Trifacta_Alumni · ‎11-13-2018

Hi, Victor--

Yes, that is correct. If you create a reference object that is the output of module (flow) 1, whenever you run a job that includes a reference dataset for that source object, all upstream dependencies of that reference dataset are executed.

Please keep in mind:

Permission issues may apply. For example, if that reference depends on a connection or dataset to which you personally do not have access, your job may fail.
If upstream objects are owned by other users, you may not be able to see those objects. Things may change underneath you, and module (flow) 2 recipe may break without explanation.

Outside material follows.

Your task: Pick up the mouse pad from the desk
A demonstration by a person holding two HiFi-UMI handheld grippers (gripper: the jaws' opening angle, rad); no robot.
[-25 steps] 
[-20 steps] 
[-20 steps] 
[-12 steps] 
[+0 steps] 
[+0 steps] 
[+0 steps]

If you are concerned with the above issues, you can do the following:

Module 1 generates an output.
When this job is run, you export results to create a new dataset.
This new dataset becomes your input for module (flow) 2.

In this case, however, you do have to re-run module (flow) 1 in order to get fresh data into flow 2.

Does that help?

Cheers,

-SteveO

4369a3091e37dd36eabf · ‎11-13-2018

Great!! That is really helpful. I still have to study which solution to use, but this will solve my issues.

Regarding what you say about permission issues, can Dataprep get data from different project??. I am having trouble to import datasets in my library than come from other sources. I would like to understand if these issues are related with permissions or if they are due to the lack of possibility to get data from different projects.

Thank you very much!

Trifacta_Alumni · ‎11-13-2018

Thanks, Victor. Short answer: yes.

Here is some doc to assist you in getting started with cross-product access:

https://cloud.google.com/dataprep/docs/concepts/cross-bq-datasets

https://cloud.google.com/dataprep/docs/concepts/gcs-buckets

Cheers,

-SteveO

4369a3091e37dd36eabf · ‎11-21-2018

Hello again,

Thank you for our answer. I am having trouble to connect to other projects. While I can work properly with Bigquery on other projects but not in Dataprep. I give an example to see if you can help me:

I am working on project "100" with dataprep on my account "juan@gmail.com" but I want to access project "200" (I am not owner of this project). From the given information I understand that in project 200 the owner has to give access as viewers to the accounts:

200-compute@developer.gserviceaccount.com

service-200@trifacta-gcloud-prod.iam.gserviceaccount.com

Is that correct? Is it enough with viewer permission? Does the other owner need to give me further access to the account juan@gmail.com?

Thank you for your help

Alteryx Designer Cloud Discussions

Is it possible to schedule one flow after another ?. I mean that I have different flows and I would like to start the second one once the first one finishes, as it need the data from the first flow. Thank you very much!